Ganhos temporários Quando o Rio de Janeiro competia com Madri, Tóquio e Chicago para sediar os Jogos, um estudo feito pela Fundação Instituto de Administração, sob encomenda do Ministério do Esporte, estimava a movimentação de US$ 51 bilhões em recursos e a geração de 120 mil empregos com a competição. Só depois da conclusão do evento haverá dados sobre os ganhos, mas os especialistas acreditam que os números foram superestimados à época da disputa. “A realização de grandes eventos foi anunciada como estratégia de desenvolvimento econômico e social, mas nunca foi uma boa estratégia em nenhum lugar do mundo”, lamenta Oliveira. “De fato, há aumento de empregos, mas é temporário, porque estão ligados a obras do evento. Há aquecimento do consumo, mas restrito ao período dos Jogos”, observa Avalone. “As grandes construtoras são as que mais se beneficiam, não a economia como um todo.”

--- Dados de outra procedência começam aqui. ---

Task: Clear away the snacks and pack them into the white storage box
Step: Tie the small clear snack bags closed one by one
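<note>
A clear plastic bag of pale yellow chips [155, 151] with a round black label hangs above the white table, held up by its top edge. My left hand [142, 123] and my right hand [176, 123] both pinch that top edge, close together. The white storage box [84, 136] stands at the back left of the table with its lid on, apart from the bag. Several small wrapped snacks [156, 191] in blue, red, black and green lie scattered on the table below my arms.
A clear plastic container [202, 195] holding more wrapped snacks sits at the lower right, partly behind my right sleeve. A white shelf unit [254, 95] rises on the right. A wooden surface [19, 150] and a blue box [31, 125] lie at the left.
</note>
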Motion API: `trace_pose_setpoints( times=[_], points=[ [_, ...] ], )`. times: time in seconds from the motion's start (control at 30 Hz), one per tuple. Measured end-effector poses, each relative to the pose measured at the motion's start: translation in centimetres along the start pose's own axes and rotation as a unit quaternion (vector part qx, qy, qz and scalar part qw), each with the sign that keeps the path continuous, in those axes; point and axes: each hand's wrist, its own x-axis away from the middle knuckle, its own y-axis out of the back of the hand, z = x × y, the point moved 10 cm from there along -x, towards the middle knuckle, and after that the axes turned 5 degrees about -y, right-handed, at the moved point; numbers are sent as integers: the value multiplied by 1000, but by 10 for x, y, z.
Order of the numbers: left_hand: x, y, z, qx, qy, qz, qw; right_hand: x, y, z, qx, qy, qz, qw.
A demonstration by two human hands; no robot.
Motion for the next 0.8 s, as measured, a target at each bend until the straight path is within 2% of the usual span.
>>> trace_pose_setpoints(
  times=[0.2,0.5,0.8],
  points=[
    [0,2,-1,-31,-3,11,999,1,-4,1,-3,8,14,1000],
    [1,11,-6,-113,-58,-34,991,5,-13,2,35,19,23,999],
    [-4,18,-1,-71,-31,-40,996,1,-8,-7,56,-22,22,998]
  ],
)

Voz e voto Diante do cenário crítico, será difícil promover um “clima de festa” ou o “espírito olímpico” entre os brasileiros. A euforia de 2009,

quando o Rio foi escolhido como sede dos Jogos e o Brasil registrava crescimento de 5% do PIB contrasta com uma das mais graves recessões da história do país. Estão encalhados mais de 1,5 milhão de ingressos para os Jogos. Para as Paralimpíadas a situação é ainda mais dramática: menos de 30% da carga total foi vendida. A situação é bem diferente da Copa do Mundo de 2014, quando as entradas esgotaram meses antes. Diante de tanto desânimo, será que, se fosse questionada, a popu­ lação brasileira aceitaria sediar as Olimpíadas? A pesquisa “Jogos Olím­picos – percepção e engajamento”, da Hello Research, conclui que 82% dos brasileiros preferiria que os recursos fossem investidos de outra forma. Segundo Avalone, o clima de festa vai surgir durante os Jogos, mas a questão é: “o que será depois que a festa passar?”. O aprendizado de não se deixar seduzir por promessas é um dos legados que o especialista espera ver. O outro seria a aplicação de um plebiscito. “Se essa consulta popular fosse realizada, seria bem possível que a decisão fosse por não repetir os erros do passado, o que significaria não haver uma próxima vez, ou seja, um novo Megaevento”, afirma.